El que Urtubey considere a los trabajadores salteños como «vulnerables» dice mucho de la actitud de su gobierno frente al fenómeno del trabajo asalariado. Ningún trabajador salteño debería estar marginado o excluido. Si lo están y si por ello son vulnerables es porque el gobierno provincial permite que sus derechos sean vulnerados de forma sistemática.
Para concluir, el Gobernador dejó una frase de su arsenal dialéctico de candidato presidencial. Es la que dice: «Quiero una Argentina con dignidad, con trabajo, porque me tocó ver el sol en esta tierra de Güemes, en esta tierra donde nuestros gauchos han forjado nuestra historia y nuestra tradición y tenemos que estar a la altura».

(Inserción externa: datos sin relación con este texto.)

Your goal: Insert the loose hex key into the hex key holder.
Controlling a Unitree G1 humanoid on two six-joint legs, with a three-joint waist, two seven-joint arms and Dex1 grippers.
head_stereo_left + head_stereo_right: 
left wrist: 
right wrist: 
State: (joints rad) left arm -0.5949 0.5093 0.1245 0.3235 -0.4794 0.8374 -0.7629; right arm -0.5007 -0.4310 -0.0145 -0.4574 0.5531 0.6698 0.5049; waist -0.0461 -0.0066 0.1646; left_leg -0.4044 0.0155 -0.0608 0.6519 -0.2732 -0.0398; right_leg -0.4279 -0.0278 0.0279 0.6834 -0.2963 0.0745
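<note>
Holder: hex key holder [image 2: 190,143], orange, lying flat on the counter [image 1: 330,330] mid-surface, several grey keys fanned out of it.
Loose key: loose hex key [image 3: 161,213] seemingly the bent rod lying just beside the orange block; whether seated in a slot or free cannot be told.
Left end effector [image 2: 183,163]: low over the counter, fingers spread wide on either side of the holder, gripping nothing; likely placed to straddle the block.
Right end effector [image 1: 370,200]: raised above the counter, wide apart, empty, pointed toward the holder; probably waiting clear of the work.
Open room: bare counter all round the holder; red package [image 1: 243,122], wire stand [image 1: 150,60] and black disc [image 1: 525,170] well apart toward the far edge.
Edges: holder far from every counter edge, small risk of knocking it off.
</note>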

Quien en más de una década de gobierno omnímodo no ha conseguido construir en Salta un piso mínimo de dignidad para todos los habitantes de la Provincia, muy difícilmente -y a pesar de sus deseos- pueda conseguir inyectar dignidad a toda la Argentina, y hacerlo en un plazo aún menor.
Desde luego que si para conseguir una proeza como esta la única herramienta de que se dispone es el «haber visto el sol en esta tierra de Güemes» o la «historia y la tradición forjada por nuestros gauchos», la tarea es todavía mucho más difícil.
No solo porque en Salta la tradición gaucha está más bien emparentada con la Salta holgazana e improductiva y con la insolente prepotencia de los patrones, sino porque la historia salteña de las relaciones de trabajo no es precisamente un dechado de dignidad sino un ejemplo acabado de ignominia, paternalismo, atraso y explotación.
Y de esa fina tradición, perfectamente identificable en la «historia salteña», es directo heredero y ejecutor el mismo Gobernador que, después de doce años de desaciertos y fracasos, ha prometido ayer -como Benito Mussolini hace 80 años- poner a su pueblo «de pie».
Es de desear que el autor de la promesa de poner «de pie» a su gente no termine su carrera, como el Duce, cabeza abajo.